Water Weather Station | Website Architecture
IoT water monitoring system focusing on scaling API infrastructure and optimizing database.
Project Description
This project was originally created in partnership with Western Washington University's Sea Discovery Center as a summer research activity for grade-school students. The project allowed for physical interaction building the device and collecting real water data to interrupt in the classroom. This has been an rotating capstone project (each year a new team of students built upon the existing infrastructure) for senior Computer Science students at the university from 2019 – 2024. There were three parts to this project. (1) Hardware engineering on the device prototype collecting water data via sensors. (2) Mobile app development retrieving data from the device and sending to the database. (3) Full stack development formatting UI, structuring API, and working with the database. I was responsible for the full stack portion of my team's contribution.
Problem
Overall functionality of the project was broken, there was not a unified data structure set and each part of the project was working on phony test data. For the website infrastructure specifically, API was extremely slow while validating and inserting data into the database; requiring individual calls for each data point. The infrastructure was also not equipped for the new requests from our client for API authentication and device history.
Cause & Impact
In the worst case, the physical device is setup to run senors about every five minutes and can store up to 30 days' worth of data; that's about 8,640 data points entering into the system at a time. The infrastructure was making several redundant calls attempting to do the same thing.

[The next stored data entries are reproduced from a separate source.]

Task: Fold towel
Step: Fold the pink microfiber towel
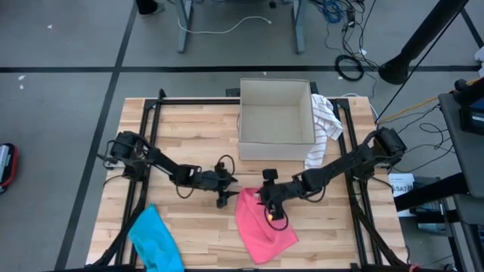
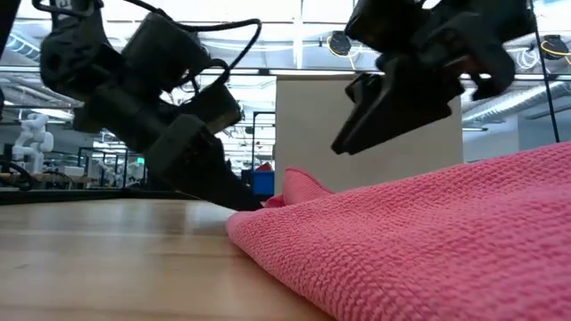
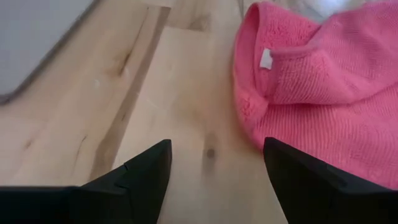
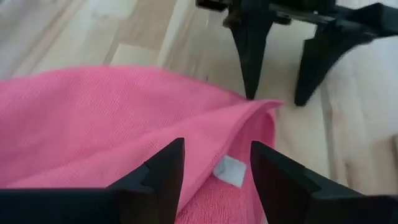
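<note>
Table: pale wooden slat tabletop, cardboard box behind
Towel: pink terry-cloth towel near the front, rumpled
Left gripper: jaws wide, empty, beside towel's edge
Right gripper: parted over the towel, holding nothing
Progress: barely begun I'd say, no neat fold yet

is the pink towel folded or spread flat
Folded, loosely: the pink terry-cloth towel has one edge doubled over itself, forming a rounded fold by its white tag.

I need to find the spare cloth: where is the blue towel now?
In the high view the blue towel lies at the table's near-left corner, left of the pink towel.
</note>
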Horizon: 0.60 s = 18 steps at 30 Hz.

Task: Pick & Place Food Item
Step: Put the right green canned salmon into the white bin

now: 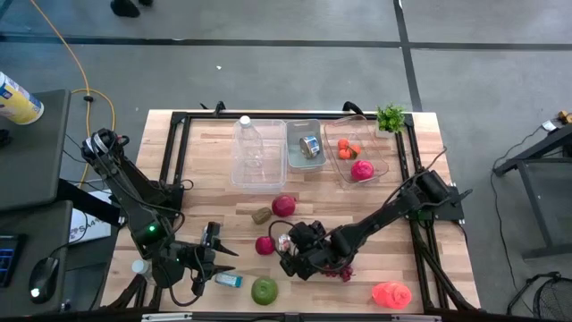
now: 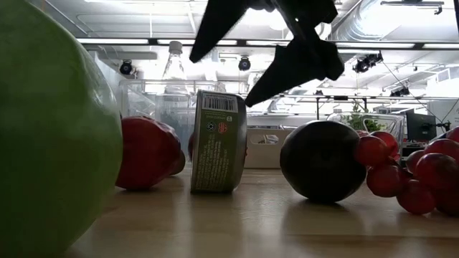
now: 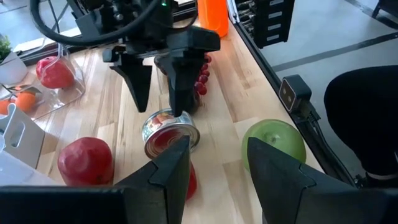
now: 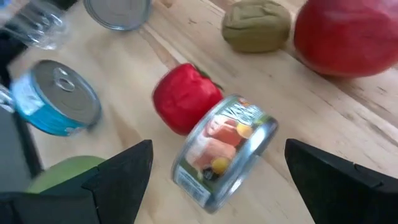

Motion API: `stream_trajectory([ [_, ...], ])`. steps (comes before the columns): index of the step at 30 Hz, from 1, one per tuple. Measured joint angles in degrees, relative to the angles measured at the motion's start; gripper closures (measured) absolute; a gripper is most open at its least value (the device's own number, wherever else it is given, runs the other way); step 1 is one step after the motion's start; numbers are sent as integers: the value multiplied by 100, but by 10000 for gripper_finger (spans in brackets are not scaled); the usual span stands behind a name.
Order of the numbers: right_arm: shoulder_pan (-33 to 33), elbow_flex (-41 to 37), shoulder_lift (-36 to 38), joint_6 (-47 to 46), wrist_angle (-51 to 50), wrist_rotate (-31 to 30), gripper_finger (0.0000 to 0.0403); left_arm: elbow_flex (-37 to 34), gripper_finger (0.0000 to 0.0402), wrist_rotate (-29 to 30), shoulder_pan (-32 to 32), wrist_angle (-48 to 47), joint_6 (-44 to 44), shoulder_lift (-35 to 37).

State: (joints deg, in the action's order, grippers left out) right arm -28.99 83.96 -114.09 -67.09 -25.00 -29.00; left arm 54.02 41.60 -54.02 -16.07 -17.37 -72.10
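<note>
A food can with a picture label [image 4: 224, 152] lies on its side on the wood, resting on its curved wall, beside a red pepper [image 4: 185, 96]. In the high view the can [image 1: 284, 241] is near the table's middle front. My right gripper [image 4: 227, 186] is open and hovers just above the can, one finger on either side, touching nothing; the low view shows the right gripper [image 2: 220, 82] over the can [image 2: 217, 141]. My left gripper [image 3: 217, 146] is open and empty, low at the front left [image 1: 217, 253], facing the can [image 3: 171, 134].
Around the can lie a red apple [image 1: 283, 206], a brown-green lump [image 1: 261, 216], a green apple [image 1: 264, 290], a blue can [image 1: 230, 280], grapes [image 1: 340, 271] and a dark round fruit [image 2: 323, 159]. Clear containers [image 1: 308, 146] line the far side; an orange item [image 1: 391, 293] sits front right.
</note>
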Motion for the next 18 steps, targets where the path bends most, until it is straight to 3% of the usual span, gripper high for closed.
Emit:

Theoretically, this was calculated to take the system upwards of 30 minutes just to upload data to API and database, if a user was retrieving the device data monthly. Also, anyone with access to the device and an account on the platform could upload the device's data and if a device is moved there was no way to track that the water data was attached to a separate location.
Solution
Enable batched processing on API allowing the mobile app to upload entire chunks of data to be validated and processed into database. The API and database scope was increased ensuring a user is a member of the device group and have permissions within the group to upload new data. This secures both the API and database from accidental or purposeful exchanges. Scope was also increased creating a new relational table tracking a device's location history and storing entries of devices and locations to determine where a device has been and where it currently is.
Challenges
Visualizing a new table of location histories. Prior to this project I had never worked with Angular or within a large codebase before. After reading documentation and reviewing the folder/file structures, I was able to determine how previous teams were creating new pages showcasing data.
Coordinating data structures between a team for platform functionality. The minimum viable product (MVP) for this project was a working internet of things (IoT) platform. In order to do this we had to ensure each product had correct and validated data. After testing each product and confirming it passed, we tested the platform together cohesively. To our luck, when we ran our first run through of the platform, it ran smoothly without issues!
Results
The changes to the API processing reduced runtime to less than a 50 seconds in the worst case; a 97.5% speed improvement. The website architecture was launched using Docker containers on a private server enabling mobile app to send data and display it on the dashboard. In my last quarter working on this project is was announced that the US Navy would be adopting its infrastructure after the final teams' completion in June 2024.